All of the data must be printed exactly; please include every line.

*** Data for this exercise Section Begins ***

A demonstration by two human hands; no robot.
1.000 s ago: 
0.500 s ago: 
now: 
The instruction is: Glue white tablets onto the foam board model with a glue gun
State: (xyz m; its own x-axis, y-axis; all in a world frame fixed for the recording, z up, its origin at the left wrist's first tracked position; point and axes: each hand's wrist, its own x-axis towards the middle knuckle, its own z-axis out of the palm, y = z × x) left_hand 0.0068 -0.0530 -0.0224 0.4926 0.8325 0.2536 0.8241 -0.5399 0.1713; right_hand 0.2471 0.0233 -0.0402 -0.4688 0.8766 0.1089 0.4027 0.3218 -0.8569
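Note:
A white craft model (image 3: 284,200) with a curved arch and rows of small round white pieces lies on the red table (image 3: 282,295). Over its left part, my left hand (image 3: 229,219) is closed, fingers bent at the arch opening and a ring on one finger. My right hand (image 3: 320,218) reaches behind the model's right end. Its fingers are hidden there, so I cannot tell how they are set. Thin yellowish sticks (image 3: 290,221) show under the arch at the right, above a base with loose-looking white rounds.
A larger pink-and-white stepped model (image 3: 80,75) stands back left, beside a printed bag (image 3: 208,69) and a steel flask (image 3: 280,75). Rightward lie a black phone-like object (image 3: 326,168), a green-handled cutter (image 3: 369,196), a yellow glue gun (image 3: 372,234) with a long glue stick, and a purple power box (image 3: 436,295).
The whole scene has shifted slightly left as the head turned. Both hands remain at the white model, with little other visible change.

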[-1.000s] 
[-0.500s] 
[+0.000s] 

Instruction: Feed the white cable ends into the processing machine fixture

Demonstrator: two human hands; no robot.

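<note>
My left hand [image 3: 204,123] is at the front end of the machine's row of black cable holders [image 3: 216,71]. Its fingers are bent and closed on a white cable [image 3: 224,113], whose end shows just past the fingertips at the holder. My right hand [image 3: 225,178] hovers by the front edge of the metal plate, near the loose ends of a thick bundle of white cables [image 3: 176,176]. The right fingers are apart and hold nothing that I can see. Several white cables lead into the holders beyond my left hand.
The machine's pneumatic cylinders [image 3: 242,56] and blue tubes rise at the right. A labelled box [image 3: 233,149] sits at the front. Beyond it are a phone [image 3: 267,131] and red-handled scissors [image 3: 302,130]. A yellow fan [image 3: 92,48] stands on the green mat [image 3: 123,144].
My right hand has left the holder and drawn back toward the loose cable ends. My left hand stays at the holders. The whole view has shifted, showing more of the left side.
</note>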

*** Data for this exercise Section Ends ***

Task response
A demonstration by two human hands; no robot.
1.000 s ago: 
0.500 s ago: 
now: 
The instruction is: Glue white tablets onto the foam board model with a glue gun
State: (xyz m; its own x-axis, y-axis; all in a world frame fixed for the recording, z up, its origin at the left wrist's first tracked position; point and axes: each hand's wrist, its own x-axis towards the middle knuckle, its own z-axis out of the palm, y = z × x) left_hand 0.0068 -0.0530 -0.0224 0.4926 0.8325 0.2536 0.8241 -0.5399 0.1713; right_hand 0.2471 0.0233 -0.0402 -0.4688 0.8766 0.1089 0.4027 0.3218 -0.8569
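Note:
A white craft model (image 3: 284,200) with a curved arch and rows of small round white pieces lies on the red table (image 3: 282,295). Over its left part, my left hand (image 3: 229,219) is closed, fingers bent at the arch opening and a ring on one finger. My right hand (image 3: 320,218) reaches behind the model's right end. Its fingers are hidden there, so I cannot tell how they are set. Thin yellowish sticks (image 3: 290,221) show under the arch at the right, above a base with loose-looking white rounds.
A larger pink-and-white stepped model (image 3: 80,75) stands back left, beside a printed bag (image 3: 208,69) and a steel flask (image 3: 280,75). Rightward lie a black phone-like object (image 3: 326,168), a green-handled cutter (image 3: 369,196), a yellow glue gun (image 3: 372,234) with a long glue stick, and a purple power box (image 3: 436,295).
The whole scene has shifted slightly left as the head turned. Both hands remain at the white model, with little other visible change.
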
[-1.000s] 
[-0.500s] 
[+0.000s] 

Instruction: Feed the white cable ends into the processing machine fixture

Demonstrator: two human hands; no robot.

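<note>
My left hand [image 3: 204,123] is at the front end of the machine's row of black cable holders [image 3: 216,71]. Its fingers are bent and closed on a white cable [image 3: 224,113], whose end shows just past the fingertips at the holder. My right hand [image 3: 225,178] hovers by the front edge of the metal plate, near the loose ends of a thick bundle of white cables [image 3: 176,176]. The right fingers are apart and hold nothing that I can see. Several white cables lead into the holders beyond my left hand.
The machine's pneumatic cylinders [image 3: 242,56] and blue tubes rise at the right. A labelled box [image 3: 233,149] sits at the front. Beyond it are a phone [image 3: 267,131] and red-handled scissors [image 3: 302,130]. A yellow fan [image 3: 92,48] stands on the green mat [image 3: 123,144].
My right hand has left the holder and drawn back toward the loose cable ends. My left hand stays at the holders. The whole view has shifted, showing more of the left side.
</note>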

This is the complete output.